**THE PROBLEM:**
The records below are to be returned word for word, with pictures left out.

━━ SUPPLIED MATERIAL

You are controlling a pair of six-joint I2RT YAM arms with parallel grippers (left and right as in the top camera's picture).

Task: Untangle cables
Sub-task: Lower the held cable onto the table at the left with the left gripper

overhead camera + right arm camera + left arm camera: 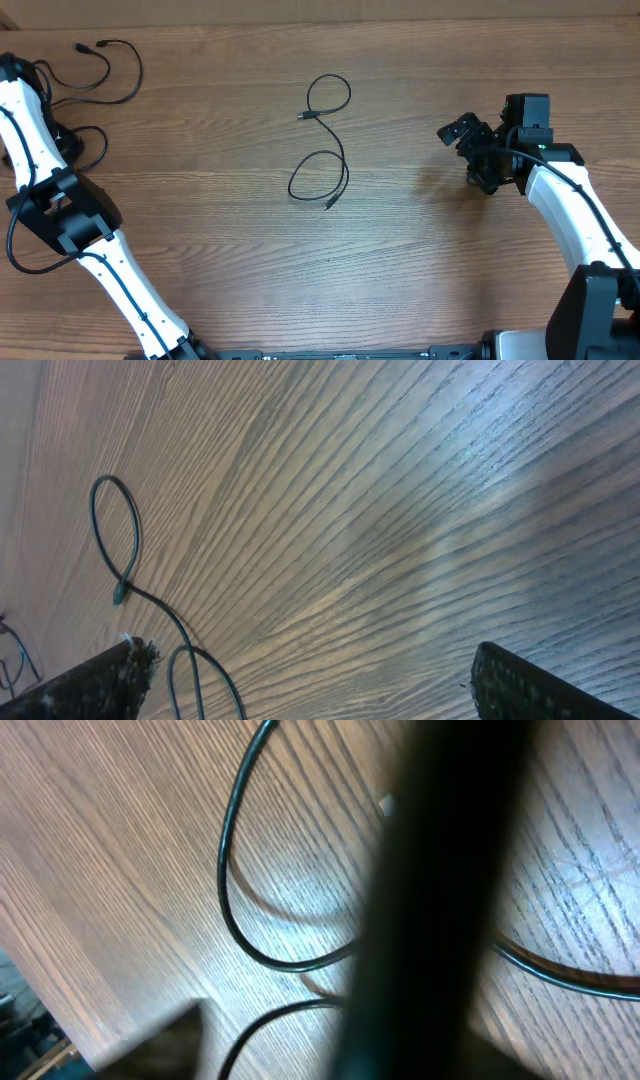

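Cables (345,165) lay mid-table, well apart from the wide-spread right claw (310,658). Left claw (440,900), probably the blur over more loops (222,880): state couldn't be told.

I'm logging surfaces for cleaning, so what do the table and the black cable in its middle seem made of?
Table: wood or wood-look laminate, brown with long grain lines; a soft sheen in the right wrist view suggests a smooth sealed finish. Middle cable: thin black cord, probably a rubber or plastic jacket, since it lies in loose curves; gloss hard to judge.
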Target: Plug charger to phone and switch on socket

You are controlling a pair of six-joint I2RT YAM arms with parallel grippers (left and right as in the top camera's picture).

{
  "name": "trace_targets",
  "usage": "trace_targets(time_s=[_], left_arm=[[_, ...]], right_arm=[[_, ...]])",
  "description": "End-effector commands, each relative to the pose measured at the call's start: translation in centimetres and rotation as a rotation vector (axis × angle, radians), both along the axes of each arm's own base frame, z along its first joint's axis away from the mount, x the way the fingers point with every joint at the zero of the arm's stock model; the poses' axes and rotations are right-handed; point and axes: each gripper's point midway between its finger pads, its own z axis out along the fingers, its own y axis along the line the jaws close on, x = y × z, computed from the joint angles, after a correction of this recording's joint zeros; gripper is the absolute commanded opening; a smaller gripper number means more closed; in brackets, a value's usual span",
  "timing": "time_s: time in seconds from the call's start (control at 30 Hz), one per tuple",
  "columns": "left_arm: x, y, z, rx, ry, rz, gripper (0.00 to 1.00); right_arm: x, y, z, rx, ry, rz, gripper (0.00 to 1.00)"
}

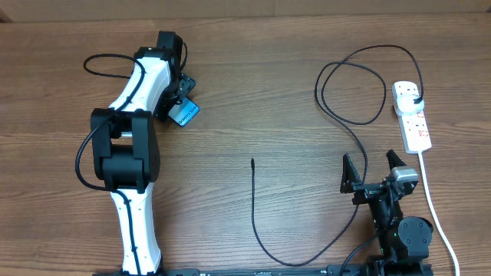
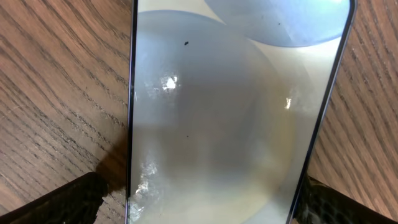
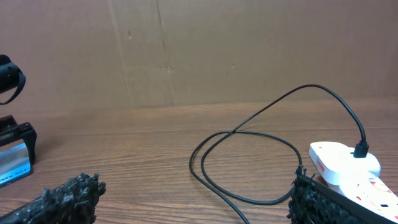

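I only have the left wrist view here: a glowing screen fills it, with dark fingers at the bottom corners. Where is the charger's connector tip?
Observer: Overhead, the charger's tip lies free on the table, well apart from the phone.
Operator: Is its other end plugged in?
Observer: Yes, the black plug sits in the socket.
Operator: And the right arm?
Observer: The right tool stands open, holding nothing.

The phone, screen pale and glowing, sits between dark fingertips of the left tool, above the table.
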Motion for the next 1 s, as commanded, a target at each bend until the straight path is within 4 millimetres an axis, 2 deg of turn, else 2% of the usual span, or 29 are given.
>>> trace_targets(time_s=[0.0,0.2,0.97], left_arm=[[-3.64,-1.76,-6.15,-0.118,0.175,0.017,1.00],[-3.24,-2.66,-6.18,-0.175,0.160,0.016,1.00],[-3.55,-1.70,-6.15,-0.151,0.173,0.026,0.95]], right_arm=[[0.01,-0.01,-0.23,0.007,-0.001,-0.003,1.00],[0.01,-0.01,-0.23,0.007,-0.001,-0.003,1.00],[0.01,-0.01,-0.23,0.007,-0.001,-0.003,1.00]])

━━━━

**EXERCISE OUTPUT:**
You are controlling a pair of six-joint I2RT YAM arms with parallel grippers (left and right as in the top camera's picture).

Task: Untangle cables
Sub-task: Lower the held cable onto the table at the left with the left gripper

overhead camera + right arm camera + left arm camera: 

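Cables (345,165) lay mid-table, well apart from the wide-spread right claw (310,658). Left claw (440,900), probably the blur over more loops (222,880): state couldn't be told.

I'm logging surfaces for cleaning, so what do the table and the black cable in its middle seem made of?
Table: wood or wood-look laminate, brown with long grain lines; a soft sheen in the right wrist view suggests a smooth sealed finish. Middle cable: thin black cord, probably a rubber or plastic jacket, since it lies in loose curves; gloss hard to judge.
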Target: Plug charger to phone and switch on socket

You are controlling a pair of six-joint I2RT YAM arms with parallel grippers (left and right as in the top camera's picture).

{
  "name": "trace_targets",
  "usage": "trace_targets(time_s=[_], left_arm=[[_, ...]], right_arm=[[_, ...]])",
  "description": "End-effector commands, each relative to the pose measured at the call's start: translation in centimetres and rotation as a rotation vector (axis × angle, radians), both along the axes of each arm's own base frame, z along its first joint's axis away from the mount, x the way the fingers point with every joint at the zero of the arm's stock model; the poses' axes and rotations are right-handed; point and axes: each gripper's point midway between its finger pads, its own z axis out along the fingers, its own y axis along the line the jaws close on, x = y × z, computed from the joint angles, after a correction of this recording's joint zeros; gripper is the absolute commanded opening; a smaller gripper number means more closed; in brackets, a value's usual span",
  "timing": "time_s: time in seconds from the call's start (control at 30 Hz), one per tuple",
  "columns": "left_arm: x, y, z, rx, ry, rz, gripper (0.00 to 1.00); right_arm: x, y, z, rx, ry, rz, gripper (0.00 to 1.00)"
}


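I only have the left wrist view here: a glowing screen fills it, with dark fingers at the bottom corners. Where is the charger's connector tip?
Observer: Overhead, the charger's tip lies free on the table, well apart from the phone.
Operator: Is its other end plugged in?
Observer: Yes, the black plug sits in the socket.
Operator: And the right arm?
Observer: The right tool stands open, holding nothing.

The phone, screen pale and glowing, sits between dark fingertips of the left tool, above the table.
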Motion for the next 1 s, as commanded, a target at each bend until the straight path is within 4 millimetres an axis, 2 deg of turn, else 2% of the usual span, or 29 are given.
>>> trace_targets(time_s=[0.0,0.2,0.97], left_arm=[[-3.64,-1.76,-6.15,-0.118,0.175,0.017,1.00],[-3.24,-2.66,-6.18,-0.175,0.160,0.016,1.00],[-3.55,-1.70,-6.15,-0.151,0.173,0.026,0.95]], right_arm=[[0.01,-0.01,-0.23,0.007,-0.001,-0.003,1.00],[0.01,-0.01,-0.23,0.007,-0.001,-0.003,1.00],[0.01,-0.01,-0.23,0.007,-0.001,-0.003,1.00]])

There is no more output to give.